Sunday, September 21, 2014

Come As You Are or No Trespass in Progress

Come As You Are or No Trespass in progress. I have been working on a big 36 x 120 inches canvas for my upcoming exhibit at Modified Arts with the opening on October 17th. The show will be a mixture of drawings and paintings like last year. There will be a mixture of cityscapes and boonscapes (haven't figured out a good short and sweet term for my paintings of abandoned buildings in the middle of no where.

The bigger the canvas the happier these desert gas stations are. I think that the large canvases help convey the "vastness" of the West. With this one I'm working really hard to to capture the desert sky. There is the washed out blue, but in the morning and evening the sun highlights the dust in the air leaving a dirty yellow/gold at the horizon that fades into the washed out blue. It's the sky I grew up to and distinctive of the desert southwest.

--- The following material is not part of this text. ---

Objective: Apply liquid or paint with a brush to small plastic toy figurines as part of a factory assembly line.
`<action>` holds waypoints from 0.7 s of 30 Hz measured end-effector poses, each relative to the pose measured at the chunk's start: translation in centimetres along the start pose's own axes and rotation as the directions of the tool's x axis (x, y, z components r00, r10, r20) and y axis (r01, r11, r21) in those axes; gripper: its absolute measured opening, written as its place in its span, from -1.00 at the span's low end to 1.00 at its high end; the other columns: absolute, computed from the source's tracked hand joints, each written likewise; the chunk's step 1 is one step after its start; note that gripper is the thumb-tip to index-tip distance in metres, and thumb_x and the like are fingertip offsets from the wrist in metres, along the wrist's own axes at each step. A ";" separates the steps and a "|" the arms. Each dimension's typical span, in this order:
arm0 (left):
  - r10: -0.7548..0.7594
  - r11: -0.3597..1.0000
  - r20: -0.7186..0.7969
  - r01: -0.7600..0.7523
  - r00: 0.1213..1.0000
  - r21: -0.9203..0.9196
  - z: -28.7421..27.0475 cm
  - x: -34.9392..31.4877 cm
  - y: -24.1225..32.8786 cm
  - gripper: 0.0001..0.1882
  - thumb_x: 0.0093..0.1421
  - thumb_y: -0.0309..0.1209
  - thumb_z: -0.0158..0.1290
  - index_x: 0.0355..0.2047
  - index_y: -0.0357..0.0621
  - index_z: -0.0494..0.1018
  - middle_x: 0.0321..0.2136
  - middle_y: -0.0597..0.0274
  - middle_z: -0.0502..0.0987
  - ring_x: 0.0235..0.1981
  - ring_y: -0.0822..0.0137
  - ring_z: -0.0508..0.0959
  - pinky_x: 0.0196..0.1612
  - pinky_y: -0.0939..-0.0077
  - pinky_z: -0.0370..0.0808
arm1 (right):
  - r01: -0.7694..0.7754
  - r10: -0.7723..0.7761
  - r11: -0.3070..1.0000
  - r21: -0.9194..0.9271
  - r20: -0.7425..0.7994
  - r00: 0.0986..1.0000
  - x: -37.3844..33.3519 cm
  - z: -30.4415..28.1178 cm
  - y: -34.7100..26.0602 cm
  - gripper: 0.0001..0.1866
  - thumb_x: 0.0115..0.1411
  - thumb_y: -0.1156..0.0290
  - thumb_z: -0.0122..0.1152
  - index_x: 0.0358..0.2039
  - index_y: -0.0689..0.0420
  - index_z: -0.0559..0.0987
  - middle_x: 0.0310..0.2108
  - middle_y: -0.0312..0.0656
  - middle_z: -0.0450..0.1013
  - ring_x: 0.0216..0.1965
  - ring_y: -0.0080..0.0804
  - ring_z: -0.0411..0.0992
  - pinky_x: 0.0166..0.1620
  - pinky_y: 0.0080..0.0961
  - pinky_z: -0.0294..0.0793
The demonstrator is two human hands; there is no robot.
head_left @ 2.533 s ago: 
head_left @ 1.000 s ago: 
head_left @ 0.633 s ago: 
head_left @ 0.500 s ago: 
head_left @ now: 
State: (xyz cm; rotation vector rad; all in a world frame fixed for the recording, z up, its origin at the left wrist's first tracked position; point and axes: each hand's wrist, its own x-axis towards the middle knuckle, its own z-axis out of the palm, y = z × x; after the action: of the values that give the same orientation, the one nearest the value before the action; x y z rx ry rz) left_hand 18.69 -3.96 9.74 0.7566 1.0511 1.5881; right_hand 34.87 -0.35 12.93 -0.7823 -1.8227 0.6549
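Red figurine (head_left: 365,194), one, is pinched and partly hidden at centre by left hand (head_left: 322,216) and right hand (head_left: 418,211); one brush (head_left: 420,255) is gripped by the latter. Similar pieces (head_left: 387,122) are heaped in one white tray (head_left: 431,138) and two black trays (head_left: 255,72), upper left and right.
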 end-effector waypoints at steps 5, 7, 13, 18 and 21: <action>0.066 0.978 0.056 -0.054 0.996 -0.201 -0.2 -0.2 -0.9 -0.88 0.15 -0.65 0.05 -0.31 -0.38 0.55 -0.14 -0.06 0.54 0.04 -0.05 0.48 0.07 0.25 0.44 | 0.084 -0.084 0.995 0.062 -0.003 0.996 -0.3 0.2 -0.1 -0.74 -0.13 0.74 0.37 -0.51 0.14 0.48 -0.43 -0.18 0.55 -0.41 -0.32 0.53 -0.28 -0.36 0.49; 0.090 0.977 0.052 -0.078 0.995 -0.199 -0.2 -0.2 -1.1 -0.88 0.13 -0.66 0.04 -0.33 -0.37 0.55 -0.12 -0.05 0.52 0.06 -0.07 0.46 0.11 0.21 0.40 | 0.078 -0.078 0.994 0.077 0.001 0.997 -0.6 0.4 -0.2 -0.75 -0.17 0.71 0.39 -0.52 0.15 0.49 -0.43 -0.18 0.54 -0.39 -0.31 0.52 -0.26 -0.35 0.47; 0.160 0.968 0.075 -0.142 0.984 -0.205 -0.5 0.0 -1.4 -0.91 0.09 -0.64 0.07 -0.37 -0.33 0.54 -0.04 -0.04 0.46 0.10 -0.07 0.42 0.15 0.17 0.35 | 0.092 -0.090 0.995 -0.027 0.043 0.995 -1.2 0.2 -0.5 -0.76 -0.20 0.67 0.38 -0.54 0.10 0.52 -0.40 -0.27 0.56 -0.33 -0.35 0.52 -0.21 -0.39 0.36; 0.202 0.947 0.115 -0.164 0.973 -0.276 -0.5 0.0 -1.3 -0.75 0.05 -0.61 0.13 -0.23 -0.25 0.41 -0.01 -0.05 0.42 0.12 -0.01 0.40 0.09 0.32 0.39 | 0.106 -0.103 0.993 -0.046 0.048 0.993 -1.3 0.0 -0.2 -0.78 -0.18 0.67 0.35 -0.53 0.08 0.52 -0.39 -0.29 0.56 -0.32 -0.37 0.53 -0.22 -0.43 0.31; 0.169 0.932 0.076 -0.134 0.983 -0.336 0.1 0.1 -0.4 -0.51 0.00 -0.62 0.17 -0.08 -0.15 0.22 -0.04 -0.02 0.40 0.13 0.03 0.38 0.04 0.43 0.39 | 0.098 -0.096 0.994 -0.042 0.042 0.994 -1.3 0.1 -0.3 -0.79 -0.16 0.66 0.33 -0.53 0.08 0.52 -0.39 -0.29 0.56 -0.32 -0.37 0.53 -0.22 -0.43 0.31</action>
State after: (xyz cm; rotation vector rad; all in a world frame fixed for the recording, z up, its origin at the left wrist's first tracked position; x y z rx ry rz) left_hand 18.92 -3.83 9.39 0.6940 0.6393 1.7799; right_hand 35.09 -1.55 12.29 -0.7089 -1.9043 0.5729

A big part of what this series of works are about is the lose of these places. They represent the character of the west for me. In the west there is a constant wrecking ball and rebuild mentality. Old structures have character - granted when they were built they were as disposable as the buildings that are replacing them within the western landscape, but now they represent our cultural past.

Finally starting to get the studio in good working order. I'm amazed at what a difference putting drywall in has made. I put in some new IKEA shelves that have cubbies that I can put supplies in to declutter myself a bit and also serve as a shelf to place paintings in progress for the show on. It allows the paintings to feed off each other. It's been really humid the last few weeks, so the swamp cooler hasn't done me much good. I've just been working through it. I'm looking forward to the fall and winter months..

Tuesday, September 9, 2014

All the Dreams We Waste

Finished All the Dreams We Waste last night. Part of the abandoned desert series. There are several more awaiting their turn in the studio. I also have a bridge painting or two planned.

This cafe and the motel behind it was along a frontage road off of I-40 outside of Kingman. I'm not sure, but the frontage road may be part of the old route 66. The modern ruins in the area seem to date from that time period. Just down the road was what was left of a old Standard station. Now the signs just stand like grave markers over cracked concrete foundations.

I guess that brings me to the title of this piece. I'm sure I have probably said this before, but to me I look at these places as someone's dream that they had to abandon. Businesses for one reason or another that didn't survive when the world left these places behind, but someone put their life's blood into running these places. They waited the tables of this cafe cooked food for it's patrons with a smile and started every morning by sweeping up the store front a little after dawn.

Now a guy like me photographs them with the wind howling through the empty shell of the building with the old wiring scraping across fallen ceiling panels. The paint bleached by the sun and cracking off the brick walls.